■ **TASK PROMPT**
Gather each line of the records where "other" appears.

■ **DATA SHOWN**
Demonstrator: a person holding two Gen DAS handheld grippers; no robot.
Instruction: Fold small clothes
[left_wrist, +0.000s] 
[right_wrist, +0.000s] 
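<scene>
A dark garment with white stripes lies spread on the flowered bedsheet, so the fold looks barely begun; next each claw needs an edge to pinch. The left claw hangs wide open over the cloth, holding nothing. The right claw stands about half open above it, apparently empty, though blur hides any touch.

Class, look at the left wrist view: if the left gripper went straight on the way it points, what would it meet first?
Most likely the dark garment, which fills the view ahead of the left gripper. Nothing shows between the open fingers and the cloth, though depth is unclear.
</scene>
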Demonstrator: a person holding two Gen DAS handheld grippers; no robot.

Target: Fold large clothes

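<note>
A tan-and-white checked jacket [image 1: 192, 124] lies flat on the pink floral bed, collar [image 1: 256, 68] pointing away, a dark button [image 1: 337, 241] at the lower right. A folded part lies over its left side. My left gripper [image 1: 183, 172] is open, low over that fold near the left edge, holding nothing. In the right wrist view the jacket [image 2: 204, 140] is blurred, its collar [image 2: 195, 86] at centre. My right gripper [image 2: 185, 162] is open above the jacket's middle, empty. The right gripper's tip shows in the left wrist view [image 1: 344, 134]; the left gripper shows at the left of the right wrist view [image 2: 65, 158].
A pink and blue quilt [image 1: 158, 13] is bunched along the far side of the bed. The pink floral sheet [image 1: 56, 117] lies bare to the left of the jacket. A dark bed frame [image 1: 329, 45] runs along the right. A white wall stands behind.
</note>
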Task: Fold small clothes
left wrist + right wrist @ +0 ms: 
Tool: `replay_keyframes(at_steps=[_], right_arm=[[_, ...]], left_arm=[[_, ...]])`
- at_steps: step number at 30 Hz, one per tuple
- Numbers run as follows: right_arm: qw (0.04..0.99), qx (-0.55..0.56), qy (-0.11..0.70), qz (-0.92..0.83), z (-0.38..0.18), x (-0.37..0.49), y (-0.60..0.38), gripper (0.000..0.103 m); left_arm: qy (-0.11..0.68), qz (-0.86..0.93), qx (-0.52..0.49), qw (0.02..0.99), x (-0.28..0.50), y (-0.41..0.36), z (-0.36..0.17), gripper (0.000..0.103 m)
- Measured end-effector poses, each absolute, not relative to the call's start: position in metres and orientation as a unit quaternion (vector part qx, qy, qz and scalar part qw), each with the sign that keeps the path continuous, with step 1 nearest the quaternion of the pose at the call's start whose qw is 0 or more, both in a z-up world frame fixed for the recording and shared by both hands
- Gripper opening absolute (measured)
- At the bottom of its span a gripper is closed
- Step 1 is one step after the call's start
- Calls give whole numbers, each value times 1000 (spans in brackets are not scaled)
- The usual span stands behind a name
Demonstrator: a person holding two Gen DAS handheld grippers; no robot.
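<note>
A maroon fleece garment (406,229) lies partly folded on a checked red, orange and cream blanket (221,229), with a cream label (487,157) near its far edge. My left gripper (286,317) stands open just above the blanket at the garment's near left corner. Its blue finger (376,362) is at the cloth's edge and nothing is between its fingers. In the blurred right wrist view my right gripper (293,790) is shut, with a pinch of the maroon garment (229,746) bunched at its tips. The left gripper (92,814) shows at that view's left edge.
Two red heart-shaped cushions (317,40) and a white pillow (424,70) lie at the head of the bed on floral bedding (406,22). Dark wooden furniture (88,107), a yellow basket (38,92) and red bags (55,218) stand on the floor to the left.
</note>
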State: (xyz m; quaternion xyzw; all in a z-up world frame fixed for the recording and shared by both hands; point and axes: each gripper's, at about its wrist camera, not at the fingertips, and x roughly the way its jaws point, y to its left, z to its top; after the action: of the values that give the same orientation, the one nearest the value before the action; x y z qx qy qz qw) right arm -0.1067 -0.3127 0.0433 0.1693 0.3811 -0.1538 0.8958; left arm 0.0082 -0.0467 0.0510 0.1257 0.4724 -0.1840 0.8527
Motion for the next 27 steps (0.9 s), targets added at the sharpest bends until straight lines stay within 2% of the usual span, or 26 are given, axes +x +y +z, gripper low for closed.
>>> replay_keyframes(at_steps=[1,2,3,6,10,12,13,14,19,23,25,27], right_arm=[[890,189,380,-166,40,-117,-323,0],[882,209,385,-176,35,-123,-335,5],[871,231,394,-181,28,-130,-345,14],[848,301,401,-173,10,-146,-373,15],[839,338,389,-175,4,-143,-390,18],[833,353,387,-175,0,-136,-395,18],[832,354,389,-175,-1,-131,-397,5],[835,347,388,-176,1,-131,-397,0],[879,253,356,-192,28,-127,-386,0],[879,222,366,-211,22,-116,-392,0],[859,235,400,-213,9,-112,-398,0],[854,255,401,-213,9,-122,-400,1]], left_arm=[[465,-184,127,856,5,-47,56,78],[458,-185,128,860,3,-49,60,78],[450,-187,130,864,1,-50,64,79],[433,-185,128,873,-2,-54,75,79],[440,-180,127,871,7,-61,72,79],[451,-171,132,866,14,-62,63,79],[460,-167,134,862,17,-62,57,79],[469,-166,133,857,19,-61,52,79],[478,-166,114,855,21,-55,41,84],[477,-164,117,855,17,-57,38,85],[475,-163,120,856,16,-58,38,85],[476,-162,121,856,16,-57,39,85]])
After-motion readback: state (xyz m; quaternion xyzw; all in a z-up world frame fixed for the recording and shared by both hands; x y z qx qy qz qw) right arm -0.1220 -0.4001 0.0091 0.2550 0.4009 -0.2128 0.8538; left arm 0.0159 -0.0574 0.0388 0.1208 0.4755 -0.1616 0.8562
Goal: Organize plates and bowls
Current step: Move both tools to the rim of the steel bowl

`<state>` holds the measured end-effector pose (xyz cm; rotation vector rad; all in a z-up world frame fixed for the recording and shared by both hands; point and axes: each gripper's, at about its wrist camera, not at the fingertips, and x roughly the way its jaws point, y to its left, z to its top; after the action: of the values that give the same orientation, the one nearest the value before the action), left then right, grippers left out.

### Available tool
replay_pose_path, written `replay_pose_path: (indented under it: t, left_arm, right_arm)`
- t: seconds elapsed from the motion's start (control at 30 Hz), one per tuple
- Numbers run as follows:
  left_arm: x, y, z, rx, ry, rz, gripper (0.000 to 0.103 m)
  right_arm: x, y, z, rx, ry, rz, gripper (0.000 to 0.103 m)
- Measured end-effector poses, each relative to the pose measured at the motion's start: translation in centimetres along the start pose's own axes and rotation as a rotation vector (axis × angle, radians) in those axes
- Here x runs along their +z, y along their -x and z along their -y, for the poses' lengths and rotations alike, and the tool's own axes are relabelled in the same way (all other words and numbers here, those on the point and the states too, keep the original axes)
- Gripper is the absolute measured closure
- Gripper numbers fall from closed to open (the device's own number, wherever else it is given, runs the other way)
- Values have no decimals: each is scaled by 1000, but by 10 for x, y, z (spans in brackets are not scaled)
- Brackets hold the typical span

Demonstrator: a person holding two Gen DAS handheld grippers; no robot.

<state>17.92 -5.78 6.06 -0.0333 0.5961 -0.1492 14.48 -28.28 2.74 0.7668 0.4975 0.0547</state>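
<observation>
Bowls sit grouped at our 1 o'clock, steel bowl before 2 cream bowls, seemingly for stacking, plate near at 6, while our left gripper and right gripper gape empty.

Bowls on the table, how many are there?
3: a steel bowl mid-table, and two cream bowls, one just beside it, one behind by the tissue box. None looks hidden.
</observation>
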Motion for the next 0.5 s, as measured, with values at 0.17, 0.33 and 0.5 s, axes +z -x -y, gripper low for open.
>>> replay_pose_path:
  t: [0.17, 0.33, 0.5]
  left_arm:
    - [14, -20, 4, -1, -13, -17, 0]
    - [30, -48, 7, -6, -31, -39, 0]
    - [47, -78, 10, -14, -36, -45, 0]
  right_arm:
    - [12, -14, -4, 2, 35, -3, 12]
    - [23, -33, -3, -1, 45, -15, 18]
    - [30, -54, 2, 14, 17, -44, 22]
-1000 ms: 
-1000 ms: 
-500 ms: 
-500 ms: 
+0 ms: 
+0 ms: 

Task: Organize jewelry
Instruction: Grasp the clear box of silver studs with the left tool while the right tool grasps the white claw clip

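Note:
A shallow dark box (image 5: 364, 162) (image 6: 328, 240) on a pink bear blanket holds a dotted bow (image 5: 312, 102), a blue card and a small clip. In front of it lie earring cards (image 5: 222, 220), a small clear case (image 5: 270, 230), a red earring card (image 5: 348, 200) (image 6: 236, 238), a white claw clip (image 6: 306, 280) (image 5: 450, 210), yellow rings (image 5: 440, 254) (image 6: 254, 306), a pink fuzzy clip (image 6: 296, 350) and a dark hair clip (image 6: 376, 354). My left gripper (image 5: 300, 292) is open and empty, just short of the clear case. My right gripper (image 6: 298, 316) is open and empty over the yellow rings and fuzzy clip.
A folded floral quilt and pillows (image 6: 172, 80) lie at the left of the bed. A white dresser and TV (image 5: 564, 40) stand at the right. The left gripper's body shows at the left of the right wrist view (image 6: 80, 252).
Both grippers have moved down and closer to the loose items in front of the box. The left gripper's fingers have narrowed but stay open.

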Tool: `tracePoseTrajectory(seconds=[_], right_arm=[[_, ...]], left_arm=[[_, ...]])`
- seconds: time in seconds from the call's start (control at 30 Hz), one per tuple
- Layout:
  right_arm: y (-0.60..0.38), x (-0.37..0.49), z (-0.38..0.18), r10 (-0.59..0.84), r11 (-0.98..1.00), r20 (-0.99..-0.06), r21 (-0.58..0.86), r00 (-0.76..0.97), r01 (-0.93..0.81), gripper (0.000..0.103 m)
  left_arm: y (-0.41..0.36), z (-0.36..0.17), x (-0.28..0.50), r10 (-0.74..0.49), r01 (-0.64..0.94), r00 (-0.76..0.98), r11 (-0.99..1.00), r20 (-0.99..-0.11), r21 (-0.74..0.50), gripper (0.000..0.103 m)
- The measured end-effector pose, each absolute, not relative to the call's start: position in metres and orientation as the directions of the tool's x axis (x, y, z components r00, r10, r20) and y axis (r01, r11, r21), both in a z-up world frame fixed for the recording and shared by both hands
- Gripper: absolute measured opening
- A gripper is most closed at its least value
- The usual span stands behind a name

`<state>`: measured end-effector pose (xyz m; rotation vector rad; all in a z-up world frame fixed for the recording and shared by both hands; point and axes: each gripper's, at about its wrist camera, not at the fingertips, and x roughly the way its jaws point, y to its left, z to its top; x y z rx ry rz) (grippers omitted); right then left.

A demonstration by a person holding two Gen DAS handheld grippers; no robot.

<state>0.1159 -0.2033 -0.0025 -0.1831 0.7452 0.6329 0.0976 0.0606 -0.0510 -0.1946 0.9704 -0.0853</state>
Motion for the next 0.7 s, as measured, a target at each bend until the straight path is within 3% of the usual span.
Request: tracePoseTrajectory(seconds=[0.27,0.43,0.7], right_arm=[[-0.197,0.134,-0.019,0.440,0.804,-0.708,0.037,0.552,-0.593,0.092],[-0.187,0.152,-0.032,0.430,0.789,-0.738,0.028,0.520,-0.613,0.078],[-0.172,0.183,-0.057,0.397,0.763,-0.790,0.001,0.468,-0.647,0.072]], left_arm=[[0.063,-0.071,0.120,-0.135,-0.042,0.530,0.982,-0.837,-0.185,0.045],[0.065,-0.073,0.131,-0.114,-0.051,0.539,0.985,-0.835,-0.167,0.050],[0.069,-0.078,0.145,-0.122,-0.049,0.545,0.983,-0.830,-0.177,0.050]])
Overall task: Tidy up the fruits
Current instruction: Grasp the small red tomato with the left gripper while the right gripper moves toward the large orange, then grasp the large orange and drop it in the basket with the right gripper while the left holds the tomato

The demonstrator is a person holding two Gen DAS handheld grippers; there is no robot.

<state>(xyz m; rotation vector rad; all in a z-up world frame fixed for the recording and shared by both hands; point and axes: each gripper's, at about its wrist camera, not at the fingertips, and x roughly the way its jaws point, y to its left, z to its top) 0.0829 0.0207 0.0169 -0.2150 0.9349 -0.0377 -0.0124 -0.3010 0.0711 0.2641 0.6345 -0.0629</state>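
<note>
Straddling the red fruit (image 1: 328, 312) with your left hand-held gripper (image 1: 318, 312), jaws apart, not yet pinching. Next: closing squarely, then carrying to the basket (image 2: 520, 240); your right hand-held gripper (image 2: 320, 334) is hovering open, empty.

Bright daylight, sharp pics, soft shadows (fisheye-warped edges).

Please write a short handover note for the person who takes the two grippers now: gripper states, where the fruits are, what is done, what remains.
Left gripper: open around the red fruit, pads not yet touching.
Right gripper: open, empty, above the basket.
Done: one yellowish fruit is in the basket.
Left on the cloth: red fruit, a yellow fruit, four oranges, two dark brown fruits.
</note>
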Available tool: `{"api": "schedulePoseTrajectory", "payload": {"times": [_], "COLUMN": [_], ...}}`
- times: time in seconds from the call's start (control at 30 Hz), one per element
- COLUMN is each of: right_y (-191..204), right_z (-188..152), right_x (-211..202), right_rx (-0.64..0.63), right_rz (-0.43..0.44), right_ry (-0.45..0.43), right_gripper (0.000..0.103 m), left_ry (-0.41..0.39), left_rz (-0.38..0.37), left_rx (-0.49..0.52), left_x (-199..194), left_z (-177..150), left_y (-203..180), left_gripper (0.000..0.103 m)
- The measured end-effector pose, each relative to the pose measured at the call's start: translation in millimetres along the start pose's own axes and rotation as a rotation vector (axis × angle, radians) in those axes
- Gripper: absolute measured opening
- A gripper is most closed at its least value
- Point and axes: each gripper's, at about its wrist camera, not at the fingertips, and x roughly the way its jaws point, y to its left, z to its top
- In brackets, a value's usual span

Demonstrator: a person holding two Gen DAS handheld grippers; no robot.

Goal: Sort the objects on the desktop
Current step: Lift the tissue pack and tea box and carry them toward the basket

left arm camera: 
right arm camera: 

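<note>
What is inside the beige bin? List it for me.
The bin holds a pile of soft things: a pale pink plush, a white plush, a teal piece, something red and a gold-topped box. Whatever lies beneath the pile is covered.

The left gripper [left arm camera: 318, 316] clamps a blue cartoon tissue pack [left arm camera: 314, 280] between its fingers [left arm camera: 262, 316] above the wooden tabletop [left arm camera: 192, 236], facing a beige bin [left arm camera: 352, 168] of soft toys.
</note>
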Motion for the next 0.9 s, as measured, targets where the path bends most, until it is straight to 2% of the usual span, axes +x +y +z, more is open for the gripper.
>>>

■ **THE ANSWER**
- Here x runs along their +z, y along their -x and z along their -y, for the poses' lengths and rotations alike, and the tool's own axes are relabelled in the same way (all other words and numbers here, those on the point and the states too, keep the original axes)
- Gripper numbers fall from closed to open (the device's own number, wherever else it is given, runs the other way)

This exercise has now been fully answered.